Tam bu konuları okurken gece yatmadan önce içimde inanılmaz bir sıkıntı vardı, nereye koyacağımı, nasıl anlatacağımı bilmediğim bir duygu vardı, gece inşallah bu soğukta deprem olmaz diye dua ederek uyudum. Sabah deprem haberi ile uyandık, ilk andan itibaren bunun Gölcük depreminden daha büyük bir deprem olduğunu anladım, meğer şu ana kadar ülkemizde bilinen en karmaşık deprem sağanağı imiş.

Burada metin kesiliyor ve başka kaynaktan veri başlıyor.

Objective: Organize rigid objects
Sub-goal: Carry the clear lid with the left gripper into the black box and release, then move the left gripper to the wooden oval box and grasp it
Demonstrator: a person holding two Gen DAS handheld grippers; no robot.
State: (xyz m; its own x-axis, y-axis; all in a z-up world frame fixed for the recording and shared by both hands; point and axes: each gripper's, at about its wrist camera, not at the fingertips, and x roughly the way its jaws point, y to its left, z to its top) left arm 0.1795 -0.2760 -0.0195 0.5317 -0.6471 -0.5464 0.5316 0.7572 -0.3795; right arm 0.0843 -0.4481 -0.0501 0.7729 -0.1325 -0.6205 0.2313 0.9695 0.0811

Gene insanoğlu devrede; kimine bakıyorsun yardım için çırpınıyor, kimine bakıyorsun hemen fırsat bu fırsat demiş. Bu gibi durumlar insanoğlunun fıtratını gözlemek için eşsiz zamanlar. Gene marketleri yağmalayan, battaniye fiyatlarını artıran insanlar ifşa edildiler, beddua aldılar da büyük sorumlular hiç akla gelmedi. Bir türlü akıl sır erdiremedim; ülkenin toprakları fay hatlarının üzerinde, kıta sahanlarının çarpıştığı yerde; nasıl olur da inşaatlar yapılırken bu gerçek hiç göz önüne alınmaz? Nasıl olur da bu kadar tedbirsiz olunur?
Bu arada depremin ABD’nin elinde olan Haars teknolojisi ile yapıldığına dair bir sürü komplo teorisi var. ABD’ye ait savaş gemileri Türkiye’ye gelmiş (99 depreminde de gelmişler), son zamanlarda birçok ülkeden Türkiye’deki vatandaşlarına dikkatli olmaları hatta ülkeyi terk etmeleri çağrıları gelmiş. Öte yandan bilim insanları bu kadar güzü ortaya çıkartacak tabiatın kendinden başka kimse olamaz diyor.
Bir de aklımda deli dolu sorular; acaba dünyada depremleri önceden fark edebilen teknoloji var da bizlerden mi gizleniyor? Eğer böyleyse bu da çok büyük bir zalimlik değil midir?
Bu dünya hayatının en zor kısmı çok değişik nefis seviyesinde varlıklarla eş zamanlı, eş mekanlı yaşamaktır. Nokta.
Dünya gezegeni kendi yaşam sürecinde kabuğunda oluşması gereken değişimleri yaşıyor, biz üzerinde yer tutan yaratıklarız sadece.